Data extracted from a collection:
=======
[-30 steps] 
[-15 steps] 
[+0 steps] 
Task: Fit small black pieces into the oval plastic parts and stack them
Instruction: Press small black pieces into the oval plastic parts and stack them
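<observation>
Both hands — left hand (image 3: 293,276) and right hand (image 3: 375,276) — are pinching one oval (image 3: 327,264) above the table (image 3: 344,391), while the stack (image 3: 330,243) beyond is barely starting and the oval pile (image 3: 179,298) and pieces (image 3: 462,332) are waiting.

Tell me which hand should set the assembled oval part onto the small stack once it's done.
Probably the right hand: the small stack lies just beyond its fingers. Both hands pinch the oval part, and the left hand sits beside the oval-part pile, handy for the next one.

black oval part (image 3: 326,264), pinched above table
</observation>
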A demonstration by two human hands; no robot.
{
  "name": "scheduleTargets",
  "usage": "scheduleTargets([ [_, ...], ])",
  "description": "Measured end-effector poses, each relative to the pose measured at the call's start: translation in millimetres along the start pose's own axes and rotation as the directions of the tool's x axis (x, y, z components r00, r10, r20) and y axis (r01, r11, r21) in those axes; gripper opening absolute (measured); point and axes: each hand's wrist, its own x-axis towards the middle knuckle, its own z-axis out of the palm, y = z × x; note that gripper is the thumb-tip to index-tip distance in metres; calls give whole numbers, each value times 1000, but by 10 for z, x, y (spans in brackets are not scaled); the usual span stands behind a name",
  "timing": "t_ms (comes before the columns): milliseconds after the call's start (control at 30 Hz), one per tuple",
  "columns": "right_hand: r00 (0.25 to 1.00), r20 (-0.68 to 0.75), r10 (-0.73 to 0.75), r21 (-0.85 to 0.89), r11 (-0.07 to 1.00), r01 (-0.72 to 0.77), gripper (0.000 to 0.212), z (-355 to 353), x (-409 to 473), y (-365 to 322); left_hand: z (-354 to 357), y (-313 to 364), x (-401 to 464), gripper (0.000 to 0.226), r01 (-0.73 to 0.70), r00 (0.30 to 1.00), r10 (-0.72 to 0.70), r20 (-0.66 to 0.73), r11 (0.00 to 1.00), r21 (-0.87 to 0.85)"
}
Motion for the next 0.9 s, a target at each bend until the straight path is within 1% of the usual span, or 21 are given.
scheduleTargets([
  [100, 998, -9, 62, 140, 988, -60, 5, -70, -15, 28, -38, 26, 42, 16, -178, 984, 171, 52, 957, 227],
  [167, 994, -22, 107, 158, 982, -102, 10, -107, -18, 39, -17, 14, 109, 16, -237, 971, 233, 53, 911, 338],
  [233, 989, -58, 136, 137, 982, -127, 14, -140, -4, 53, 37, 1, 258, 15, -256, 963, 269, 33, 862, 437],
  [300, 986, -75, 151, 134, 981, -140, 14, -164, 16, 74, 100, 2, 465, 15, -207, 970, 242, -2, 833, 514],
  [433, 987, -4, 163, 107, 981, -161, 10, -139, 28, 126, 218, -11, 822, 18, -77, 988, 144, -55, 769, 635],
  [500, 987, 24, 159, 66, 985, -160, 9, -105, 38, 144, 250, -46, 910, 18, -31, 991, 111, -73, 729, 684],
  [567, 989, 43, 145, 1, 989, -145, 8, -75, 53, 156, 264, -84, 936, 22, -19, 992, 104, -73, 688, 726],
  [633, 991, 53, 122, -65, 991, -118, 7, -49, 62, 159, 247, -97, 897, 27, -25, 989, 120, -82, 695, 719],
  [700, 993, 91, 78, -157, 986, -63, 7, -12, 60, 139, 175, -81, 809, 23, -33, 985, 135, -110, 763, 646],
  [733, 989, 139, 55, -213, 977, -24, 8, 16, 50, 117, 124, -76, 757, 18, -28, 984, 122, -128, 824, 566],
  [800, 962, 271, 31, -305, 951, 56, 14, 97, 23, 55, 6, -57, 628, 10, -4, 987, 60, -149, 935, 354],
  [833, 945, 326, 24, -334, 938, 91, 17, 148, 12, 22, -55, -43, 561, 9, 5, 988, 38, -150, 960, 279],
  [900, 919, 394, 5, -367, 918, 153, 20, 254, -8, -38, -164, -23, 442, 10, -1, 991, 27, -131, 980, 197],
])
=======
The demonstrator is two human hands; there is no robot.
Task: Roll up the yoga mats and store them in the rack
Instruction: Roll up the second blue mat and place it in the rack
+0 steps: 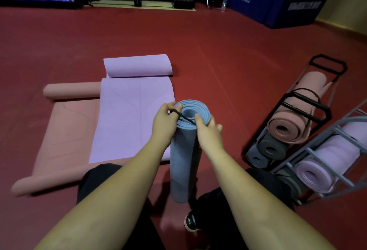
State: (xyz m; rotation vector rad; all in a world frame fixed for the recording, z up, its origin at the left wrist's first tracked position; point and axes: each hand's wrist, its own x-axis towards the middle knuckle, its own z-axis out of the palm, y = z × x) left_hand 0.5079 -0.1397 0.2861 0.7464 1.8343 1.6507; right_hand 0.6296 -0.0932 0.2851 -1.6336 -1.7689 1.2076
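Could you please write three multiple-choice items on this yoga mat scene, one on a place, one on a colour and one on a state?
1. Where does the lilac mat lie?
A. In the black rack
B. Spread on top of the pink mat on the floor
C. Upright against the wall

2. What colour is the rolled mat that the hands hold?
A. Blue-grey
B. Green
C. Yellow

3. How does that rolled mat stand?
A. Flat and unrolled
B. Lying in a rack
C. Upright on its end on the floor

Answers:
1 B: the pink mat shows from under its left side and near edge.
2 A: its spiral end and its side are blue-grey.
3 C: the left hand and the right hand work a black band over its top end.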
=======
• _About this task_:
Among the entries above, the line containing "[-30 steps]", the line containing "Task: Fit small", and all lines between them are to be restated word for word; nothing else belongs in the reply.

• _Answer area_:
[-30 steps] 
[-15 steps] 
[+0 steps] 
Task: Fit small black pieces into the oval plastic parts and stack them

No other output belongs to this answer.